Face à une équipe pro bono, l’association a l’occasion de montrer son plus beau visage. Expliquer son projet à un groupe pour l’impliquer rapidement est un vrai exercice pratique de communication. Finalement, les volontaires issus du monde de l’entreprise ou des universités adhèrent souvent très fortement aux projets visant à transformer la société ; en particulier lorsque ceux-ci montrent un visage humain et acceptent la transparence. Farah illustre ce thème : « Je suis admirative et impressionnée par le travail de l’association. Je suis contente du choix de l’association, car le fait de travailler sur une petite structure permet d’être connecté rapidement au projet. Nous n’avons pas eu de censure pendant la journée. » Au cours d’une journée pro bono, l’équipe associative et les volontaires se mettent d’accord sur un plan de travail à suivre par l’association pour gérer et développer son projet. Pour l’association, c’est aussi l’occasion de discuter entre bénévoles administrateurs et salariés avec l’aide d’un regard extérieur qui permet d’aller en profondeur dans les sujets, et ainsi de mieux aligner les visions de chacun pour prendre des décisions. La cohésion de l’équipe associative en sort renforcée. Dans ce cadre, les volontaires comme Charlotte sont prêts à aller beaucoup plus loin qu’un engagement ponctuel : « Pour nous, ça a été une journée extrêmement enrichissante car le projet est enthousiasmant, il tient la route, on a envie de les accompagner et de les aider. On a le sentiment d’avoir été utiles, on les a bousculés. Je pense qu’on a donné de bonnes idées et on espère pouvoir les accompagner par la suite. »

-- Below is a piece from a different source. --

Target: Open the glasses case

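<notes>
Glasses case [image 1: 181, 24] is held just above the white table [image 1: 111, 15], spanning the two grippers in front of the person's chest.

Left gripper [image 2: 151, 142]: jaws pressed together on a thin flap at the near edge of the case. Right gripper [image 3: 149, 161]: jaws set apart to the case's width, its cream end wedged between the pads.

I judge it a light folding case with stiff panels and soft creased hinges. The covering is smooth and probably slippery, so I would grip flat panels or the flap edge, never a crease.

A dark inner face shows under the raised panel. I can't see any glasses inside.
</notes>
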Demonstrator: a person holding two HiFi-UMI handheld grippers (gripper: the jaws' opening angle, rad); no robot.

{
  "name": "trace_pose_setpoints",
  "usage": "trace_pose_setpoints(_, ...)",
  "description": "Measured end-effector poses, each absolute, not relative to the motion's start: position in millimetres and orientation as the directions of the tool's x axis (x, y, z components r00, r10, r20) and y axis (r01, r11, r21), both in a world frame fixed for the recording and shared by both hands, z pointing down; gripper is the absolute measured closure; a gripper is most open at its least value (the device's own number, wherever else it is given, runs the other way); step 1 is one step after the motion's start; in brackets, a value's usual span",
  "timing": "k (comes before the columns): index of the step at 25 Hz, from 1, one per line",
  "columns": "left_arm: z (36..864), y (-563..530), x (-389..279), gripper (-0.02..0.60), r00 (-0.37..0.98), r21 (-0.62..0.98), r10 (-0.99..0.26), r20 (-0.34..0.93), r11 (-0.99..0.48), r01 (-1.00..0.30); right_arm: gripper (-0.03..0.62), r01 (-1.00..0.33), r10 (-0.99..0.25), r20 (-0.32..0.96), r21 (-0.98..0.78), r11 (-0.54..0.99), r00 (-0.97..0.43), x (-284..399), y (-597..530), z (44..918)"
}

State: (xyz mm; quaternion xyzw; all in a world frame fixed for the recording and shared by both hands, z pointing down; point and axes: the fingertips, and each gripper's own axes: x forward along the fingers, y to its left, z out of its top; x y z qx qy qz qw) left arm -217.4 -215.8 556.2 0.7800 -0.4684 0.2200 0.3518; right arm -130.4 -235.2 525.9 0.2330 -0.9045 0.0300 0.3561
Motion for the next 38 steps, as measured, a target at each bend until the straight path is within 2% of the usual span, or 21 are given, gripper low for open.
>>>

Le pro bono en équipe, qu’il ait lieu dans le cadre du bénévolat ou du mécénat de compétences, offre donc une opportunité aux associations et aux volontaires de s’épanouir ensemble, à titre individuel et collectif. Bien entendu, il y a toujours des risques, la conjonction entre intérêt particulier et volonté collective n’est pas toujours évidente. Parfois, le collectif devient trop pesant et limite la liberté de parole : cet effet mouton réduit la créativité et l’épanouissement. Parfois, c’est un individu qui ne s’inscrit pas dans la ligne collective et peut devenir gênant pour les autres. C’est là que le rôle de l’intermédiaire entre l’association et l’équipe volontaire est fondamental. Selon nous, plusieurs postures sont possibles, mais un bon intermédiaire ne doit pas s’arrêter à la mise en contact : il doit proposer un support tout au long des projets pro bono, un suivi ou une animation, afin de simplifier les relations entre les volontaires et l’association. Pour cela, il doit être sérieux, tolérant et optimiste. Sa tâche est de comprendre les aspirations collectives tout en respectant chaque personne dans toute sa complexité ; ce qu’Edgar Morin appelle « la double polarité de l’individualité humaine : ouverture aux participations et auto-détermination ».

1. Le pro bono regroupe bénévolat et mécénat de compétences, aussi utilisons-nous le terme de « volontaires » pour désigner les participants au projet, qu’ils interviennent sur leur temps de travail (donc de façon rémunérée) dans le cadre du mécénat de compétences ou de façon bénévole sur leur temps libre.